- Assignment -
Repeat exactly, and only, the lines below starting at the line that contains "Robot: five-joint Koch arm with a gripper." and ending at the line that contains "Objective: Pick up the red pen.", inclusive of both.

::: Data supplied

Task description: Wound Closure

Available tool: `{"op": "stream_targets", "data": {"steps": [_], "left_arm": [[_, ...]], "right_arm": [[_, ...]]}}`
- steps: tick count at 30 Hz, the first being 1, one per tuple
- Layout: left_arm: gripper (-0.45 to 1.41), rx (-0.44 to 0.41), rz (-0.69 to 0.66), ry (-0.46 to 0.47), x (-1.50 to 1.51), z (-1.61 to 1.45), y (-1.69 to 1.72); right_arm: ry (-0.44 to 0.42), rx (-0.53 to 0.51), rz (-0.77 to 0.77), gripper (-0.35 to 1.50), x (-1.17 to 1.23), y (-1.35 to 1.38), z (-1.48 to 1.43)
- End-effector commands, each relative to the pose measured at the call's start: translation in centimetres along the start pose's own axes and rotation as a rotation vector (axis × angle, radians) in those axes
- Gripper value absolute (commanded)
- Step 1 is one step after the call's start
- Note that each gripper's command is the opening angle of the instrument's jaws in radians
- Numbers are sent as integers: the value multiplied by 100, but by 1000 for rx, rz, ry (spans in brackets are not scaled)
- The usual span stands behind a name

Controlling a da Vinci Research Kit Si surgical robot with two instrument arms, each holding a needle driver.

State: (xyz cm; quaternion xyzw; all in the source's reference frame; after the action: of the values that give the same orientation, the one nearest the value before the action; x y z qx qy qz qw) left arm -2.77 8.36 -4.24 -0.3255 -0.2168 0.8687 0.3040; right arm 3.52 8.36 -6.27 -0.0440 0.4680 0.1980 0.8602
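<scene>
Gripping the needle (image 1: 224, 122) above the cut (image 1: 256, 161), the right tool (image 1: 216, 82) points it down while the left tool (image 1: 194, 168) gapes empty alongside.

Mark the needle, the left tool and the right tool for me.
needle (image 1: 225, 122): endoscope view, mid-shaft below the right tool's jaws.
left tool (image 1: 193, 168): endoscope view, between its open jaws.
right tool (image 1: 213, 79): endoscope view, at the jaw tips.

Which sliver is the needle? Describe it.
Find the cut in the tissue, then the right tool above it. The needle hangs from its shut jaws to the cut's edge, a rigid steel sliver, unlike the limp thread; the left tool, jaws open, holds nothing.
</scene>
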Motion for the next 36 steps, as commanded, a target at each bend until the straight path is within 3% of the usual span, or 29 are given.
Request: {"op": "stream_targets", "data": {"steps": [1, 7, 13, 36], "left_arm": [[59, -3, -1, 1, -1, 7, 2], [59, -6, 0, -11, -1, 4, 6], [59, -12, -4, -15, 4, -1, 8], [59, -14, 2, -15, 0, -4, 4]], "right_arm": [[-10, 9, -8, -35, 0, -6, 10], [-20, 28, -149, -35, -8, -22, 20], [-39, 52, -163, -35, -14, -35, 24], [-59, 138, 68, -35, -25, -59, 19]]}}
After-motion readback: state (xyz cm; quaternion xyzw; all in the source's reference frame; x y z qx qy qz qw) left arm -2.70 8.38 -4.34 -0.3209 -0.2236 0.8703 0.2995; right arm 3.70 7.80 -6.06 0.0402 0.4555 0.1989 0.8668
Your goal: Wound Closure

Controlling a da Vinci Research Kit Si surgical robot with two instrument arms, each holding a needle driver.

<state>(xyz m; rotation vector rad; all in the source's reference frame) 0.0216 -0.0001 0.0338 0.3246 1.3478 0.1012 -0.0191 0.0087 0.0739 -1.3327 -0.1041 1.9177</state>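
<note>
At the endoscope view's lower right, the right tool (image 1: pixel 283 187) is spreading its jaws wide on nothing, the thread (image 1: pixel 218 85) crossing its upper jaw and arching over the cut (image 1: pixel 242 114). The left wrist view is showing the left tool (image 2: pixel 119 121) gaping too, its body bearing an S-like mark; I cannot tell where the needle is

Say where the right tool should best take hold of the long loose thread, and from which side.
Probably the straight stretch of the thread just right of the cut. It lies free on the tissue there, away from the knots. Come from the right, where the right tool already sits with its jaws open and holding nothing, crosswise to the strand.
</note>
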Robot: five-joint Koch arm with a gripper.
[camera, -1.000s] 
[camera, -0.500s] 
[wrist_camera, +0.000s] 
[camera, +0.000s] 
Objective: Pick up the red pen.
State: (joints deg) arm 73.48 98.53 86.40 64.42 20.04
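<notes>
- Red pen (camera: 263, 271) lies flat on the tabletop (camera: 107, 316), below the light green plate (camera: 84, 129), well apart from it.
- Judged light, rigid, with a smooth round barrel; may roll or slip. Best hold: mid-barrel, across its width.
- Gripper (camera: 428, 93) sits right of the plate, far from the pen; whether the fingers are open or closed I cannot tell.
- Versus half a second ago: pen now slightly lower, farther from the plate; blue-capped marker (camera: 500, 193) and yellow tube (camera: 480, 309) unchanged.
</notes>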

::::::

- Reply -
Robot: five-joint Koch arm with a gripper.
[camera, -1.000s] 
[camera, -0.500s] 
[wrist_camera, +0.000s] 
[camera, +0.000s] 
Objective: Pick up the red pen.

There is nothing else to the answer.